Molecular pathogenesis of Coxiella burnetii in a genomics era.

The agent of acute and chronic Q fever, Coxiella burnetii, occupies a unique niche among intracellular pathogens. The mechanisms the organism employs to cause disease are unclear but involve persistence in a parasitophorous vacuole and the subsequent host response. Studies designed to model molecular mechanisms of pathogenesis have relied upon indirect evidence for testing the role of virulence factors since methods for generation of defined mutations have not been developed. Evidence suggests replication involving a developmental lifecycle is critical for intra- and extracellular survival but this cycle is incompletely defined. It has been proposed that survival in the phagolysosomal-like parasitophorous vacuole requires specific iron uptake systems, secretion of enzymes to detoxify the compartment (catalase and SOD), and down-regulation of an oxidative burst (acid phosphatase).
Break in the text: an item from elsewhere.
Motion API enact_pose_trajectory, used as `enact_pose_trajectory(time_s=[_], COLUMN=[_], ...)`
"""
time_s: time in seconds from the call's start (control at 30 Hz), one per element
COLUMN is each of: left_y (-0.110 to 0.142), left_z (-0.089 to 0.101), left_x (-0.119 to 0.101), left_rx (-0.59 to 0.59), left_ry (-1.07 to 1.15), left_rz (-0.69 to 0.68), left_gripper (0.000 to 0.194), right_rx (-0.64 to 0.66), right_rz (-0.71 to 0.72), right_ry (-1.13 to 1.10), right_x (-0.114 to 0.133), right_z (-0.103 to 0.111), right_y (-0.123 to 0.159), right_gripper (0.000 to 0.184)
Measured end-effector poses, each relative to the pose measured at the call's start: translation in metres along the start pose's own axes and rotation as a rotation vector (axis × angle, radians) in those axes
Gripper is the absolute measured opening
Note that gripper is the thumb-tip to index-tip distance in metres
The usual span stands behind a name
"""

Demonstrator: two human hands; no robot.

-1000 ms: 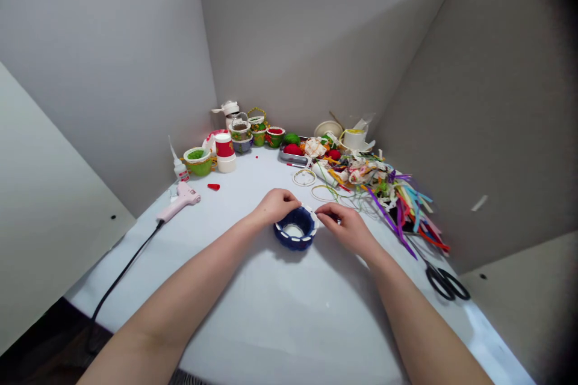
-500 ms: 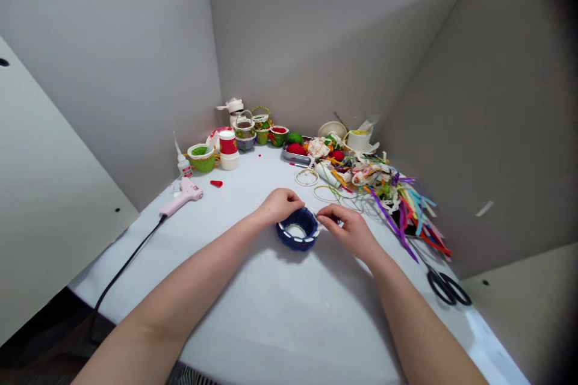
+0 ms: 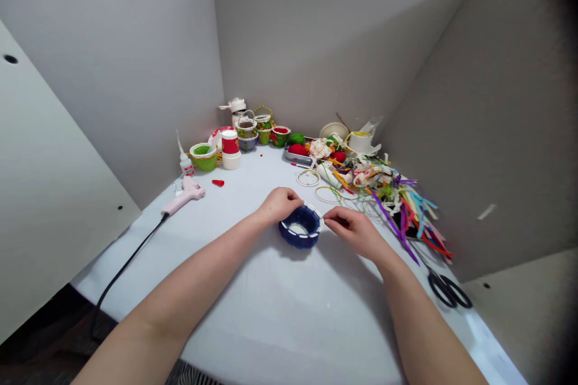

Studies to test these potential virulence mechanisms can be accelerated with the recent development of the complete genome sequence for the prototype acute disease isolate, Nine Mile. Proteins differentially expressed during the developmental cycle can more readily be identified with MALDI-TOF description of proteomic profiles. Genes encoding secreted Cu/Zn SOD, catalase, and acid phosphatase are predicted and can be tested for function and expression. An iron regulon is predicted based upon Fur-regulated open reading frames. The specific role the iron-regulated genes play in iron acquisition can be tested. Confirmation of the iron regulon and others can be tested using microarrays based upon the genomic ORF predictions. These are examples of how we are rapidly changing the experimental approaches used to investigate C. burnetii to improve our understanding of the biology of this unusual and highly adapted organism.